KIEW. Nachdem der ukrainische Präsident Wolodymyr Selenskyj am späten gestrigen Abend die Bevölkerung in dramatischen Worten gewarnt hatte, Russland werde in der Nacht zum Sturm auf Kiew ansetzen, hat es in der zurückliegenden Nacht tatsächlich heftige Kämpfe in und um die ukrainische Hauptstadt gegeben.
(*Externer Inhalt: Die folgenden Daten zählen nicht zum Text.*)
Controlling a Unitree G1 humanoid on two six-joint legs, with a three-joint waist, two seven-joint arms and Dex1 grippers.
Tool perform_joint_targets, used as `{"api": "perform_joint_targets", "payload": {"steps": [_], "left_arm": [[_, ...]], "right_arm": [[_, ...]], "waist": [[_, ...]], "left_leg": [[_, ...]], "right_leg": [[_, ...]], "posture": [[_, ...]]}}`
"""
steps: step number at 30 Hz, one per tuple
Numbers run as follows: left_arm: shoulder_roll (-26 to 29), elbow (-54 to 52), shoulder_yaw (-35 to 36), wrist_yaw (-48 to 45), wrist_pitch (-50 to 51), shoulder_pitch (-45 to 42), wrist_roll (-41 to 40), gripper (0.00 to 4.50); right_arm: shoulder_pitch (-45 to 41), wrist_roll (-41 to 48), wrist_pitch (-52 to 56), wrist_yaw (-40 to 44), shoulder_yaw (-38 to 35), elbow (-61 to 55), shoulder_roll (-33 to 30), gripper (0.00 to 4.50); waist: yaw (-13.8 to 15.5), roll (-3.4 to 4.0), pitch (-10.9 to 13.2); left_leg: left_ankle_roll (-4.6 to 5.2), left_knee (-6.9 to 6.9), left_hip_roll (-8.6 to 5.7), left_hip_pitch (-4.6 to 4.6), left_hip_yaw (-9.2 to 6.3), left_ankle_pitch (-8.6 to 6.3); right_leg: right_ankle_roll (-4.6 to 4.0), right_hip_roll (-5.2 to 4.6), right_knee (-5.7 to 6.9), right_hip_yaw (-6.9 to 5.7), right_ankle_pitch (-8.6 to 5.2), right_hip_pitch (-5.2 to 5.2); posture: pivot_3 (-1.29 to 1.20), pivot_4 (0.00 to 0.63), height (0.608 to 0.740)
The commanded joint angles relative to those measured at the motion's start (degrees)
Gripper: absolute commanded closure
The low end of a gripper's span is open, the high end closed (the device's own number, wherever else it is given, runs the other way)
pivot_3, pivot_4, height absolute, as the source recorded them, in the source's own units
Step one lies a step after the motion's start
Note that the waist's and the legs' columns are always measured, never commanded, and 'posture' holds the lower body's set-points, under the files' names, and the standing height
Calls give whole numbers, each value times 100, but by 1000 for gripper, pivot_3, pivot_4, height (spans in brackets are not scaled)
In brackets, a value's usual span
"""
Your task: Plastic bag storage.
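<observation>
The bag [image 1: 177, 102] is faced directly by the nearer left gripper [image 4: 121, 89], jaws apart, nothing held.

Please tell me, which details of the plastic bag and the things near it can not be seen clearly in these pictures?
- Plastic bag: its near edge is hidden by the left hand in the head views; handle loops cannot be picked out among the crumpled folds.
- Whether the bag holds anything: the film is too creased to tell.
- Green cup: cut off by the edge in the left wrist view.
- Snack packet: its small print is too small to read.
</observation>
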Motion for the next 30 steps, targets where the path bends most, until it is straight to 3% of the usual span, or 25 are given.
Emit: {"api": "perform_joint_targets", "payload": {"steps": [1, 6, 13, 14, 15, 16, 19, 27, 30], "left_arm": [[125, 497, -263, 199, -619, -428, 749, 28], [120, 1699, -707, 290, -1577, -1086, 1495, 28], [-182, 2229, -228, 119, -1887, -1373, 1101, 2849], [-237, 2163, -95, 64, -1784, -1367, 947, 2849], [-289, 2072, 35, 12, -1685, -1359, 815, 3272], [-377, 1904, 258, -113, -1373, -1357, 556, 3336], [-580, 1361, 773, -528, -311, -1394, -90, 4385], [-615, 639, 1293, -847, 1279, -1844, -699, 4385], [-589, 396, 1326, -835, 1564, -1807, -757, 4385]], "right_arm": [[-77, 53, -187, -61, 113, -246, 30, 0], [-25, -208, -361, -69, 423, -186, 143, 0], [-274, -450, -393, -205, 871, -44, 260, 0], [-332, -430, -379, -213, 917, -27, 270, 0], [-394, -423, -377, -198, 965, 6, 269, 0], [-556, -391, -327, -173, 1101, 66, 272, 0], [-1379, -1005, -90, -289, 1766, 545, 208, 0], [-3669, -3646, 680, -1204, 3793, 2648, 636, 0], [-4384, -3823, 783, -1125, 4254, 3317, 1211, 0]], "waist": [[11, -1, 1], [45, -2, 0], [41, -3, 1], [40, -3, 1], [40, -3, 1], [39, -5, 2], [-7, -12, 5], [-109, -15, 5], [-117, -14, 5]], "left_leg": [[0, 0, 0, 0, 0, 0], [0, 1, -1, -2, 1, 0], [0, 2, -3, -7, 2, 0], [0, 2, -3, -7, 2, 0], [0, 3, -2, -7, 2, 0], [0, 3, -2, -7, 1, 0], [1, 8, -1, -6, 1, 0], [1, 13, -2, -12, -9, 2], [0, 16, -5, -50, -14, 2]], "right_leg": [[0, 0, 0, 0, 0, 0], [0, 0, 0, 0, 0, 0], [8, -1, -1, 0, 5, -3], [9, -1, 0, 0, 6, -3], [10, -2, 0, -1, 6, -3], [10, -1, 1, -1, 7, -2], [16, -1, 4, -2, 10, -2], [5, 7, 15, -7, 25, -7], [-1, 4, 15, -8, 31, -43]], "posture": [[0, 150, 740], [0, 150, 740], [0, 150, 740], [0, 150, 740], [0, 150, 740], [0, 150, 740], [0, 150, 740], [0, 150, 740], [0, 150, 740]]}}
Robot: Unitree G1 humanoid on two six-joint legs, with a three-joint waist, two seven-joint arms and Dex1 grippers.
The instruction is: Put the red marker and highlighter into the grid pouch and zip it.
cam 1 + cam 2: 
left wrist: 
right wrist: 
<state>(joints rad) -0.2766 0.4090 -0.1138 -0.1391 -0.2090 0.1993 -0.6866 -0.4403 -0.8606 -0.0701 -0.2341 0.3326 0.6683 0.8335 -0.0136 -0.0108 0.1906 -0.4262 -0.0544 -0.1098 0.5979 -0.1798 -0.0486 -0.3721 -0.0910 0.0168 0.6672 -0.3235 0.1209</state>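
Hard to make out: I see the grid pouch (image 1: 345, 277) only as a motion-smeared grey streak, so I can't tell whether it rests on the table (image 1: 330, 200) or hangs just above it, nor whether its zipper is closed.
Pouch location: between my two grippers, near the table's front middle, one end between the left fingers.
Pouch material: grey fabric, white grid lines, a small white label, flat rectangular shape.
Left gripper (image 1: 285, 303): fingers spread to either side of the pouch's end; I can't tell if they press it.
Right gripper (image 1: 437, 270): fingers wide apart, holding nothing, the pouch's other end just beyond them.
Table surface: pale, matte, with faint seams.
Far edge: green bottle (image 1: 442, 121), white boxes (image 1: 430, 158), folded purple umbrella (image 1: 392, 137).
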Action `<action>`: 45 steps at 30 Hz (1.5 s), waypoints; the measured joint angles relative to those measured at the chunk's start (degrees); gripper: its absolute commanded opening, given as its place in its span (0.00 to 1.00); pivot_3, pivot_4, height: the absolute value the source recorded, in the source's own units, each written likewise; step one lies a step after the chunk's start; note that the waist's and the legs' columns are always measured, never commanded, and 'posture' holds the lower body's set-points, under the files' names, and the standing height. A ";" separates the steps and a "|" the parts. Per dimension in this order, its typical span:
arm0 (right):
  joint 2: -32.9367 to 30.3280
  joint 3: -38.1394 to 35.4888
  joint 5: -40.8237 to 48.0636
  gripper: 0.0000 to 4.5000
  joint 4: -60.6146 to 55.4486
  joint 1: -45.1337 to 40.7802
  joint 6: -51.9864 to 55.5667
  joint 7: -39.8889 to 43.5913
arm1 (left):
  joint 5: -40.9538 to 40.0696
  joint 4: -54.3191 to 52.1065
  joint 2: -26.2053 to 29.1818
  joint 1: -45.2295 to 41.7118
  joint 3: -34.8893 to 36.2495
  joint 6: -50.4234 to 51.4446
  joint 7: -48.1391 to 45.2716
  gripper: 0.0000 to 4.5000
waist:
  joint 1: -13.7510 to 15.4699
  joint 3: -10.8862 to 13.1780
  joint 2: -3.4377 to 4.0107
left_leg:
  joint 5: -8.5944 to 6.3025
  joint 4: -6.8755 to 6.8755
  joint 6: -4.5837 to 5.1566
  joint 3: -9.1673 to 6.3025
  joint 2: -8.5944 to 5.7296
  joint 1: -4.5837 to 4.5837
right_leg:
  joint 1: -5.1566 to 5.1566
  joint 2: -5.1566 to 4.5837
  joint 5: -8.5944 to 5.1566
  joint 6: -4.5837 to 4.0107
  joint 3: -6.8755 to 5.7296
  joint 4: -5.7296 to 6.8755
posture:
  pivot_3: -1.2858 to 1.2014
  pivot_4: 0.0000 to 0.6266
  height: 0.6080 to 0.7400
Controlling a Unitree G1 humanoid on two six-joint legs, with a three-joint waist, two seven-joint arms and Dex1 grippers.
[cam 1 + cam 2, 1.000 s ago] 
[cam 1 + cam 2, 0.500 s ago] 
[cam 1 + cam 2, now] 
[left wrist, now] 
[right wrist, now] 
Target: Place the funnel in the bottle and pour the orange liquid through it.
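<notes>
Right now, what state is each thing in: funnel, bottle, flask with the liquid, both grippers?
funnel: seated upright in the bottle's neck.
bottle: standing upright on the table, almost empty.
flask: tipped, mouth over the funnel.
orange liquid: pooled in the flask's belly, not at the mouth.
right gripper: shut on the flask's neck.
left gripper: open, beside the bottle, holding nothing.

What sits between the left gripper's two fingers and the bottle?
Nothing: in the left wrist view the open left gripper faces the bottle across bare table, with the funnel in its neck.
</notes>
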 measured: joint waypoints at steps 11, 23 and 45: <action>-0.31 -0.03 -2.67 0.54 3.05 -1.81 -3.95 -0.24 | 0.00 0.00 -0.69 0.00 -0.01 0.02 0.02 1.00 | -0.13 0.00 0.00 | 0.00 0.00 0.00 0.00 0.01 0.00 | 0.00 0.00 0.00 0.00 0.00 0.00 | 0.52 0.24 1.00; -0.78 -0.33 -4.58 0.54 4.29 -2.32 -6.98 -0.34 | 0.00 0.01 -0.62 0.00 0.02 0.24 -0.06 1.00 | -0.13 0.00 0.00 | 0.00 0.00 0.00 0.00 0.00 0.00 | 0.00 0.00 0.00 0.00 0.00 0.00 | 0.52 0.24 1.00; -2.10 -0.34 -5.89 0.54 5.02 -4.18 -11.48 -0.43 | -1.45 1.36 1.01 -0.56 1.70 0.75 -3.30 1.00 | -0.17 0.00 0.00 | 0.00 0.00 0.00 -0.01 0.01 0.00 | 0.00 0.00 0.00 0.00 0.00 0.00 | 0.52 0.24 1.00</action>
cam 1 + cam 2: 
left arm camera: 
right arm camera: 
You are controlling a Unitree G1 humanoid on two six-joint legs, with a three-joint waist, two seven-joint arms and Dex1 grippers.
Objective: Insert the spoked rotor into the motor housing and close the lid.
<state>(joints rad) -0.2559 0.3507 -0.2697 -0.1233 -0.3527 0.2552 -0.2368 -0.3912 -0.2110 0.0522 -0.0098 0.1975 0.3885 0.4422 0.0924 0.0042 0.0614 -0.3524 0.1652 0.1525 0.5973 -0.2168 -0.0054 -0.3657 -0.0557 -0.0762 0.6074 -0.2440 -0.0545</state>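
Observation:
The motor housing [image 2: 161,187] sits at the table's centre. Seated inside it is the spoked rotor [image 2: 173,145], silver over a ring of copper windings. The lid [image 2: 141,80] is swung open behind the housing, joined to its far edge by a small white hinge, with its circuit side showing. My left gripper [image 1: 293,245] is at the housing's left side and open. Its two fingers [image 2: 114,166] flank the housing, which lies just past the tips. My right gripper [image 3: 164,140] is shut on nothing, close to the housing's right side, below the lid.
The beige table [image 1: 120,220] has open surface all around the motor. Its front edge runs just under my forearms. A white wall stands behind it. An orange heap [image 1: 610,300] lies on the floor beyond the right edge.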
Die Lage bleibt allerdings unübersichtlich; viele Informationen sind nicht verifizierbar.
Wie die Frankfurter Allgemeine Zeitung berichtet, rückten die russischen Truppen von Nordwesten und Nordosten auf Kiew vor. Laut dem Nachrichtensender n-tv gab es am Stadtrand von Kiew Schüsse und Kämpfe. Russische Truppen griffen ein Heizkraftwerk am rechten Ufer des Dnjepr im äußersten Nordosten der Hauptstadt an. Es gab weitere Berichte über Schüsse und Explosionen am rechten Dnjepr-Ufer. Der ukrainische Journalist Illia Ponomarenko berichtete von „extrem schweren Kämpfen“ in der Nähe des Kiewer Zoos. Die ukrainische Armee erklärte, einen russischen Angriff auf eine ihrer Stellungen auf der Siegesstraße, einer Hauptverkehrsader von Kiew, abgewehrt zu haben.
Russische Fallschirmjäger versuchten nach FAZ-Angaben, einen Luftwaffenstützpunkt in der 37.000-Einwohner-Stadt Wassylkiw, ca. 30 Kilometer südlich von Kiew, einzunehmen. Sie sollen auf heftigen Widerstand gestoßen sein. Auch der Nachrichtensender CNN berichtet von massiven Kämpfen in Wassylkiw. Unter Berufung auf die Bürgermeisterin berichtet CNN, es habe rund 200 Tote gegeben. Ferner waren nach CNN-Angaben um ca. 4.45 Uhr Schüsse in der Nähe des Stadtzentrums von Kiew zu hören. Eine Reuters-Reporterin hatte zuvor gemeldet, vom Stadtzentrum aus sei Artilleriefeuer zu hören.
Von russischer Seite wurde gemeldet, dass Truppen in Asow am Asowschen Meer gelandet und die Kleinstadt Melitopol ohne Widerstand eingenommen hätten. Der staatlichen ukrainischen Nachrichtenagentur Ukrinform zufolge sind kleine Gruppen russischer Soldaten in die Stadt eingedrungen und versuchen, wichtige Infrastruktur zu besetzen. Der in Polen ansässige Nachrichtenkanal Nexta meldet, dass die ukrainische Luftabwehr in der Millionenstadt Odessa am schwarzen Meer zu Feuern begonnen habe.
Unterdessen ist der Versuch, den russischen Angriff auf die Ukraine im Sicherheitsrat der Vereinten Nationen zu verurteilen am Veto Russlands gescheitert. China enthielt sich. Nach den USA, der EU, dem Vereinigten Königreich und Kanada kündigte auch Australien in der Nacht Sanktionen gegen Russland an. Die Ukraine bat derweil den Internationalen Währungsfonds (IWF) um Finanzhilfen.